En tiempos de Molière, “exhibir los dientes al sonreír es casi tan obsceno como mostrar un pecho, algo que se sostiene en el tiempo”. De hecho, comparte anécdota ilustrativa: Versalles fue escenario de un petit escándalo en 1787, cuando Elisabeth Vigée Le Brun, retratista de la corte, develó una pieza donde se representaba a sí misma abrazando a la luz de sus ojos, su hija Julie; en pose convencional que, dicho sea de paso, no desafiaba los cánones estéticos en boga. Salvo por un detallito que despertó estupor palaciego, siendo acusada la artista de indecorosa: madame Le Brun osaba sonreír tan plenamente en la pintura que dejaba al descubierto… su dentadura. “Algo inaudito”, resalta Melchior-Bonnet: “Los códigos de civilidad ya venían imponiendo, desde la pintura del Renacimiento, un estricto control del rostro, un lenguaje corporal contenido”.
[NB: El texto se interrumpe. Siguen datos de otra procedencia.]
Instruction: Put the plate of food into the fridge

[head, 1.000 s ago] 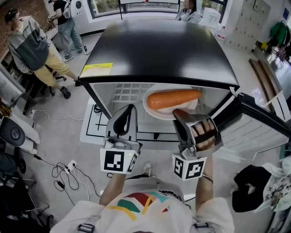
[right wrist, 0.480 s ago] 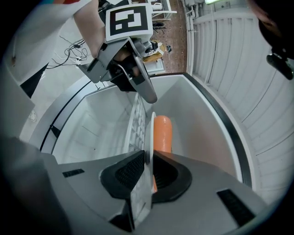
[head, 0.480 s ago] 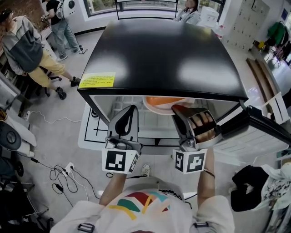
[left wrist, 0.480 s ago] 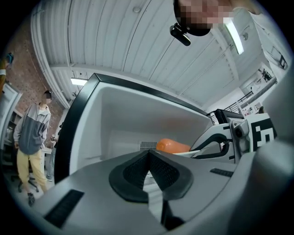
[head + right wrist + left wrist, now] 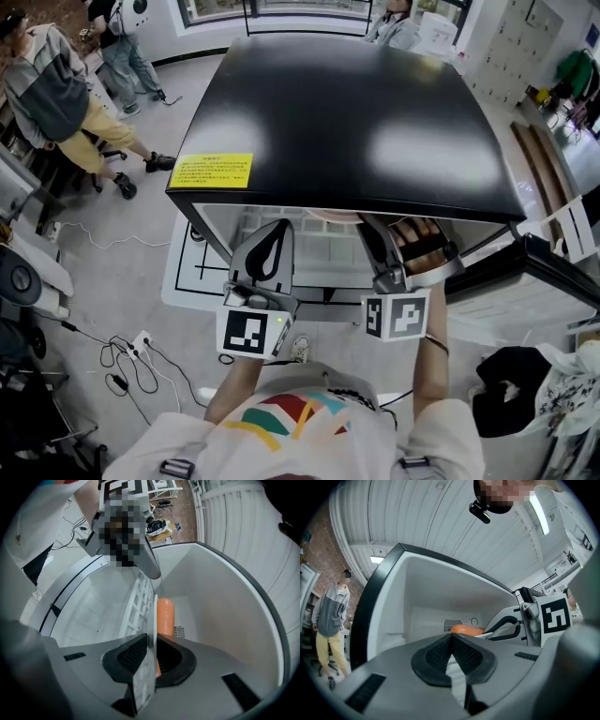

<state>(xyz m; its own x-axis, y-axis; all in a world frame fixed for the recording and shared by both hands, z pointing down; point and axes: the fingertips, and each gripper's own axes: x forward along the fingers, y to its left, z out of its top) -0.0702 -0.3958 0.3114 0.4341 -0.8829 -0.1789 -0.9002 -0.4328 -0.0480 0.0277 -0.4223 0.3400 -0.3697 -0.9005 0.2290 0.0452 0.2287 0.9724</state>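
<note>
Now, right gripper (image 5: 151, 645) jaws opening, plate (image 5: 152, 619) between them, inside fridge (image 5: 347, 112)

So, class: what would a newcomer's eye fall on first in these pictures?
The glossy black top of the open fridge fills the head view's middle, with a yellow label near its front left corner. Inside, the right claw, just starting to open, has the rim of a white plate in it, carrying a long orange food. The left claw is shut and empty alongside.
</note>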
De François Fénelon, teólogo y escritor del siglo XVII, recupera cómo, “aún cuando aboga por la educación de las niñas, protesta porque rían o lloren tontamente, sin motivo aparente. O sea, da la idea de un estado anímico inestable. Persiste la noción de que la mujer que ríe no sabe comportarse, dada su ‘vocación’ de ser un corazón puro y un cuerpo silente”. Para colmo, los muchachos -bastante paranoicos- asumen que si ellas se descuajeringan, deben hacerlo a costa suya; un embiste a su virilidad que no puede permitirse. Por cierto, Rousseau deja anotado que, aún en la intimidad, la casada debe mantener el recato: el matrimonio es demasiado serio para desternillarse.
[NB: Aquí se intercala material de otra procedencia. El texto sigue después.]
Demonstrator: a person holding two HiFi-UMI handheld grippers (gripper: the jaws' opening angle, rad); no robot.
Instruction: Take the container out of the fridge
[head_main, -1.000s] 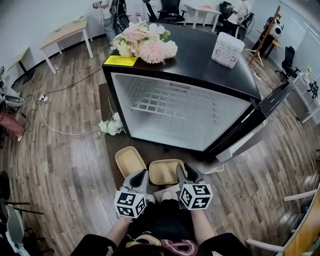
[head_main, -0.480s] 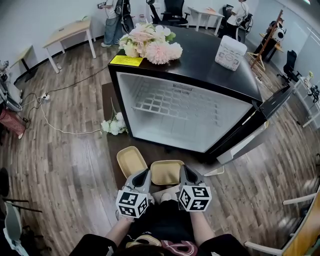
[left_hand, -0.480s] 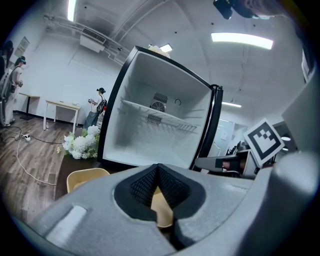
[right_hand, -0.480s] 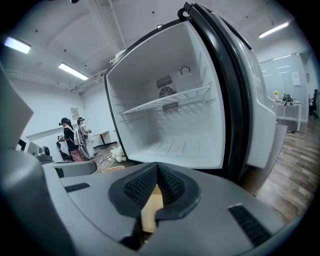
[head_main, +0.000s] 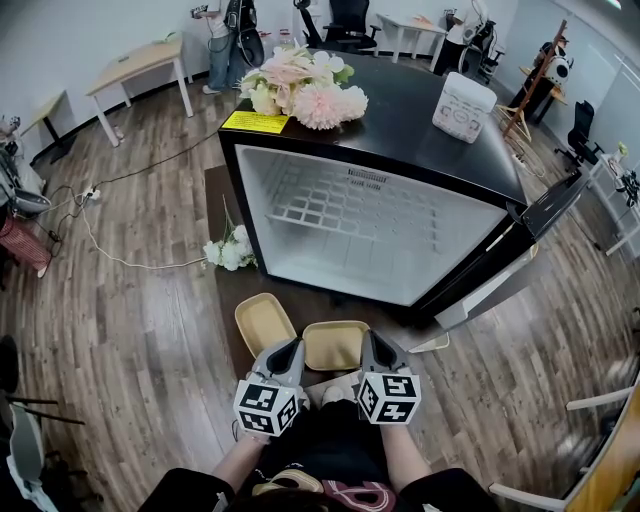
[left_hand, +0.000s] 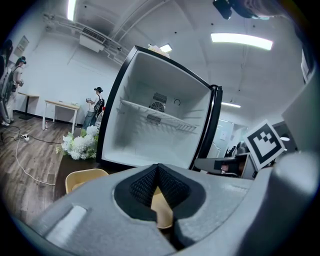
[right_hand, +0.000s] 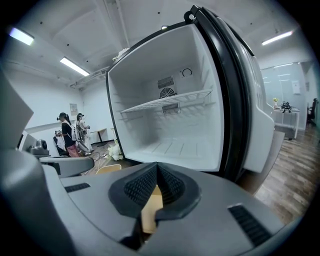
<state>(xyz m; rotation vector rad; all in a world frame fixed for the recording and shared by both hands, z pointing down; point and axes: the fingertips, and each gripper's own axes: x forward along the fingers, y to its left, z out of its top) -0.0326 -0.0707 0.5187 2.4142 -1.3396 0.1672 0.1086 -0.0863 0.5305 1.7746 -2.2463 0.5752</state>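
Right gripper (head_main: 369, 342): jaws closing fully since earlier, pinching nothing.
Left gripper (head_main: 289, 349): jaws sitting shut, empty.
Container (head_main: 335, 340): seeming light, stiff; gripping by rim.

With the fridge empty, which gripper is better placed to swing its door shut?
Probably the right gripper: the door hangs open on its side of the fridge, while the left gripper sits further from it.

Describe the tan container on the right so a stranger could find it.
Start at the open black fridge; two tan containers lie in front of it. Yours is the right container, between the left gripper and right gripper, while the left container sits nearer the white flowers.
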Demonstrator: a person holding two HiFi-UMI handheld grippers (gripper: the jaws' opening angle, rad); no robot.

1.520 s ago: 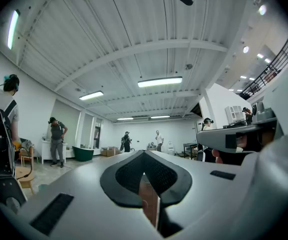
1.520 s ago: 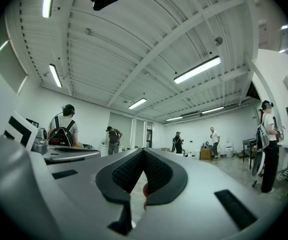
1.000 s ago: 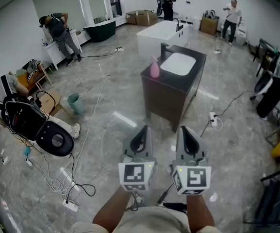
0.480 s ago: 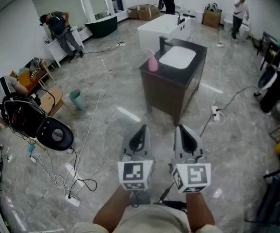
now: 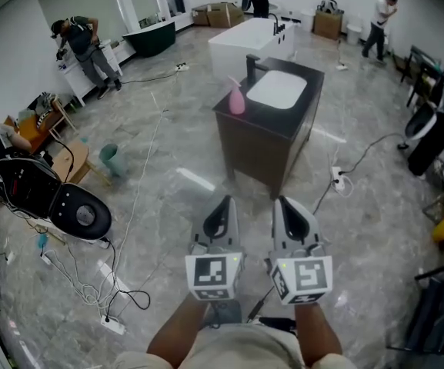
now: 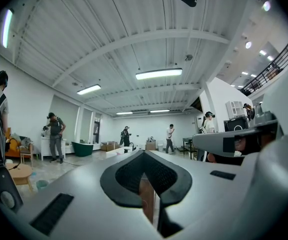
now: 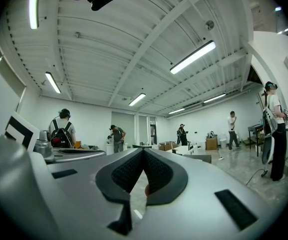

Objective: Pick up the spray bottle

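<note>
spray bottle (image 5: 237, 101) way off on surface (image 5: 262, 119) | left gripper (image 5: 221, 208), right gripper (image 5: 288, 208) fingers closed, empty | open up before reaching

A glossy grey marble-look floor (image 5: 168, 152) is stretching across a large hall. White walls (image 5: 14, 60) are closing it in, with tall grey-green panels (image 5: 75, 2) in white frames lining the far side. A dark vanity cabinet (image 5: 256, 148) is standing in the middle, carrying a white basin (image 5: 277, 91) and a black tap (image 5: 251, 69). Beyond it 2 tubs are sitting: a white bathtub (image 5: 245, 44) close behind, and a dark green tub (image 5: 151, 38) by the far wall. Cardboard boxes (image 5: 222, 12) are sitting at the back. White cables (image 5: 91, 283) are trailing over the floor at the left. Overhead, long strip lights (image 6: 158, 74) are glowing on a ribbed white ceiling (image 6: 109, 29)
</note>
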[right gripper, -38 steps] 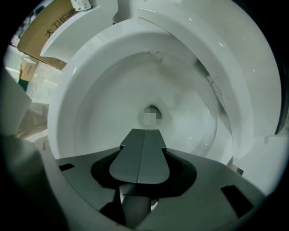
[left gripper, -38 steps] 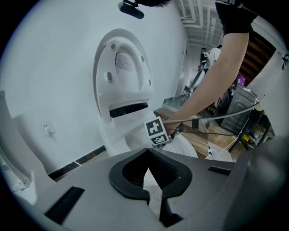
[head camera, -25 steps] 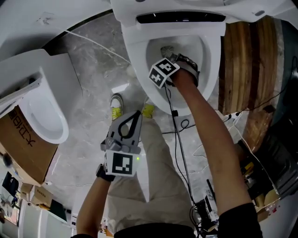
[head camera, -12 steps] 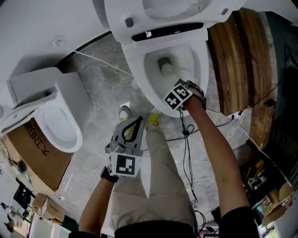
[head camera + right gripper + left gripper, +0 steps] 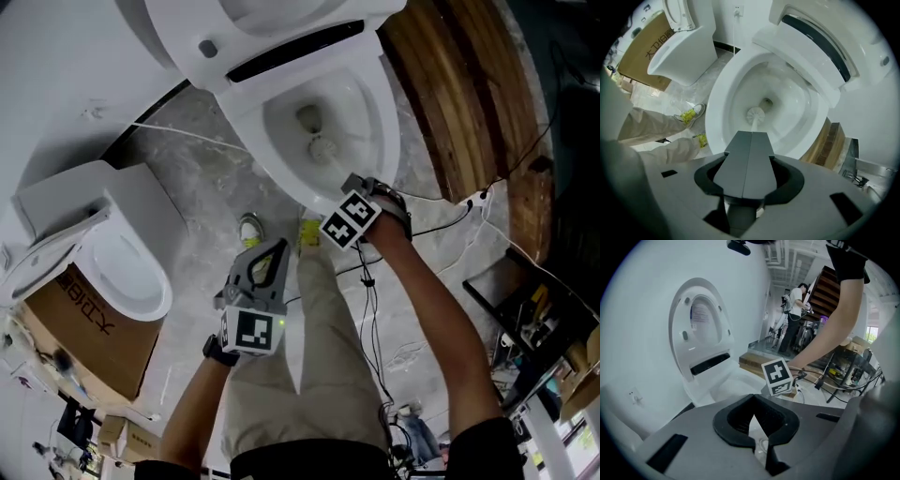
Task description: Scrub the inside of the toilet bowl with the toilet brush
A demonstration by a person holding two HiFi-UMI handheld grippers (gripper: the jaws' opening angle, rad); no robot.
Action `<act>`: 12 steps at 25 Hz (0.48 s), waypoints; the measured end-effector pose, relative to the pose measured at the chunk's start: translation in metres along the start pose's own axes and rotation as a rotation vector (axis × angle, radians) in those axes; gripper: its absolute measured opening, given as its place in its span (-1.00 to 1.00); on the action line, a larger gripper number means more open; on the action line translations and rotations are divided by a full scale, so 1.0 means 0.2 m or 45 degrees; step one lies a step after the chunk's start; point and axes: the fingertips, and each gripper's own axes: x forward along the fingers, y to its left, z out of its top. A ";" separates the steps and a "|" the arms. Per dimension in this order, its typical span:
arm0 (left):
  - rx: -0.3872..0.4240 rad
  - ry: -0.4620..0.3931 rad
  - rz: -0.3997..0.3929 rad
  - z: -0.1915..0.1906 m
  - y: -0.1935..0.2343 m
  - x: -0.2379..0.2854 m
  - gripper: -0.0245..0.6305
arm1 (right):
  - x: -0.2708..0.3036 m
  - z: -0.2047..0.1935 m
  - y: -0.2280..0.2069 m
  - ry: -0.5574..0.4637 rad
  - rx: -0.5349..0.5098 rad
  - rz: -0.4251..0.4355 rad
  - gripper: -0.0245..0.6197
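Right gripper (image 5: 751, 135): jaws pressed flat together, clamped on the handle of the toilet brush (image 5: 755, 114). The brush head sits low inside the toilet bowl (image 5: 717, 117), just beside the drain opening (image 5: 766, 102). Left gripper (image 5: 752, 405): jaw tips meet, nothing between them. It hangs above the person's trouser legs (image 5: 309, 356), well apart from the bowl.

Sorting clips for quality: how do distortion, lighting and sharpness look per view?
Left gripper view: strong fisheye, dark corners, raised toilet lid evenly lit. Right gripper view: same bending; toilet bowl evenly lit, toilet brush sharp. Head view: slightly soft, even light.
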 end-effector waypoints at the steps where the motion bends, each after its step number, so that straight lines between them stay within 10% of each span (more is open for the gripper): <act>1: 0.017 -0.003 -0.011 0.00 -0.01 0.00 -0.87 | -0.03 -0.03 0.02 -0.003 0.010 0.014 -0.38; 7: 0.051 -0.004 -0.046 0.00 -0.03 -0.04 -0.87 | -0.21 -0.25 0.11 0.084 -0.074 0.022 -0.38; 12: 0.083 -0.005 -0.063 -0.01 -0.03 -0.07 -0.87 | -0.28 -0.38 0.03 0.300 -0.208 -0.188 -0.38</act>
Y sin embargo, ¡claro que las mujeres de antaño reían! Ni solemnes ni adustas todo el día. Aunque, con los tipos presentes, mantuviesen el gesto risueño escondido detrás de chales o abanicos, “necesitaban una válvula de escape a la realidad violenta, el futuro incierto, el parto y su peligro de muerte. Entonces bromean en la plaza del mercado, mientras lavan las prendas. Bromea la doncella con la noble, haciendo que prevalezca la sororidad sobre el antagonismo de clase. También en los salones, garantes de un clima festivo. Y en secreto, solapadamente, se ríen a través de la escritura, de manera incisiva, manejando magistralmente la ironía para burlarse del poder masculino”, dice Melchior-Bonnet.
“Los tabúes tardan en
morir, pero poco a poco el humor se abre camino”, remarca la historiadora,
destacando “a Colette y su gracia corrosiva; a Virginia Woolf, que elogia el
papel emancipador de la risa en un artículo para The Guardian de 1905… El
Movimiento de Liberación de la Mujer tampoco desdeña el humor, apela a la
ocurrencia en muchos slogans; también lo vemos con Annie Leclerc, pensadora
importante de la segunda ola feminista. ¡Y no nos olvidemos de la preciosa
Claire Bretécher, por favor, con esas historietas tan maravillosas!”. Y sigue,
claro que sigue… En otras latitudes, justo es remarcar que nuestra Niní
Marshall o la estadounidense Lucile Ball, entre otras comediantes con letra
propia, se reían y hacían reír al gran público desde mediados del siglo XX.